I still don't know what they are but you can tell they're not happy.


----------



## Nm156 (May 16, 2015)

It looks a RIR or has some RIR in it.


----------



## mbrock (Sep 17, 2014)

No they are not happy. She built a really nice coop and they loved it. Then the neighbor said it was to big and they are in side until the redesign


----------



## mbrock (Sep 17, 2014)

The left is supposed to be a buckeye. And the right looks rumpless


----------



## robin416 (Sep 8, 2013)

For pete's sake, she doesn't have to redo her coop. They can never be too big, too small? Yes. I'm having a real hard time not saying what I'm thinking about the advice she received.


----------



## mbrock (Sep 17, 2014)

Code enforcement is making her take it all down. They approved it before they girls when in and after a neighbor called the said the it is bigger than the plans. We live in a city that will drop everything for one old person that will call every day.


----------



## mbrock (Sep 17, 2014)

They don't spend the day in there just at night and in the afternoon downpours we get


----------



## robin416 (Sep 8, 2013)

Oh, I misread that. I thought you meant she told her the coop was too big for the birds. oops.


----------



## Fiere (Feb 26, 2014)

It's a RIR and an Easter Egger. Buckeye do not have single combs, and rumpless birds have no tails.

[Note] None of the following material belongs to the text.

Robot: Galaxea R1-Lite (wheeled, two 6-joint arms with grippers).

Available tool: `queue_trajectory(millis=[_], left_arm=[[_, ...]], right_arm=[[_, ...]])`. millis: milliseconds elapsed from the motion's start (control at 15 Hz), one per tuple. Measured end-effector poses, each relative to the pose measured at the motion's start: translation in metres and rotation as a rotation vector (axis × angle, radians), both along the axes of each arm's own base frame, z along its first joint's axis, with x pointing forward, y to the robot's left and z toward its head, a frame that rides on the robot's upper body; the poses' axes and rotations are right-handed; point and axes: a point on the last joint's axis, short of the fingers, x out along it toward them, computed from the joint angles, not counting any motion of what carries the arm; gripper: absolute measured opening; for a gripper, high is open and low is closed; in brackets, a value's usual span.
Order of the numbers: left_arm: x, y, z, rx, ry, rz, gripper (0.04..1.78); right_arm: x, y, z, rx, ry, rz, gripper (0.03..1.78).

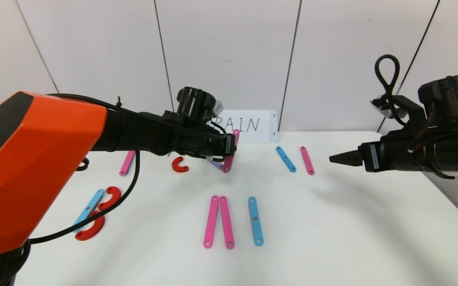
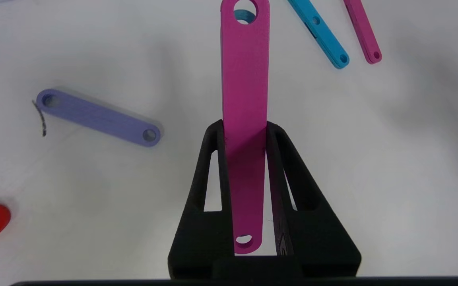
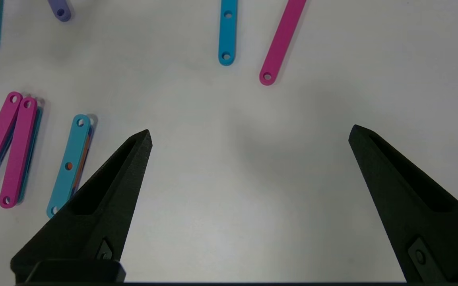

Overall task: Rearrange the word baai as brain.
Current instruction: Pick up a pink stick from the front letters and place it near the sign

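My left gripper (image 1: pixel 231 147) is shut on a pink strip (image 2: pixel 245 79) at the far middle of the table; the strip sticks out well past the fingertips (image 2: pixel 213 131). A lilac strip (image 2: pixel 98 118) lies on the table beside it, and a red curve (image 1: pixel 179 165) lies to its left. At the near left a blue strip (image 1: pixel 90 208) and two red curves (image 1: pixel 109 196) form a B. Two pink strips (image 1: pixel 212 220) and a blue strip (image 1: pixel 255 220) lie near the front middle. My right gripper (image 3: pixel 249 133) is open and empty, hovering at the right (image 1: pixel 340 159).
A white card (image 1: pixel 253 125) with black handwriting stands against the back wall. A blue strip (image 1: pixel 285 159) and a pink strip (image 1: pixel 307 160) lie side by side at the far right. Another pink strip (image 1: pixel 127 163) lies at the far left. The table's right edge runs below the right arm.
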Motion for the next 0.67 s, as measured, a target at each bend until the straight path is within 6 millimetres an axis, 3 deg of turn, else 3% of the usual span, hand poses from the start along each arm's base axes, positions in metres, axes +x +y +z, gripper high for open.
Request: queue_trajectory(millis=[333,667], left_arm=[[0.015,-0.028,-0.030,-0.001,-0.049,-0.045,0.30],[0.017,-0.049,-0.052,0.014,-0.029,-0.080,0.30]], right_arm=[[-0.002,0.000,0.000,0.000,0.000,0.002,1.73],[-0.004,0.000,0.001,0.000,-0.002,0.003,1.73]])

The town needs to fly a kite. How big could a coop for two birds possibly have been??


----------



## mbrock (Sep 17, 2014)

She's happy with any breed she has. The city is just crazy. You can keep monitor lizards but a duck or chicken they go crazy. The is actually pretty relaxed about it unless someone complains. It only takes one lonely old women with nothing better to do.


----------



## robin416 (Sep 8, 2013)

mbrock said:


> She's happy with any breed she has. The city is just crazy. You can keep monitor lizards but a duck or chicken they go crazy. The is actually pretty relaxed about it unless someone complains. It only takes one lonely old women with nothing better to do.


One of the main reasons I don't live in the burbs, nosey neighbors.


----------



## zamora (May 26, 2015)

mbrock said:


> It only takes one lonely old women with nothing better to do.


My previous job was working as an Admin. Asst. for a city in the Public Works Department and trust me, I know about the squeaky wheel all too well. The city I worked for had one biddy (and I'm being nice) that would call *at least *three times a week about something.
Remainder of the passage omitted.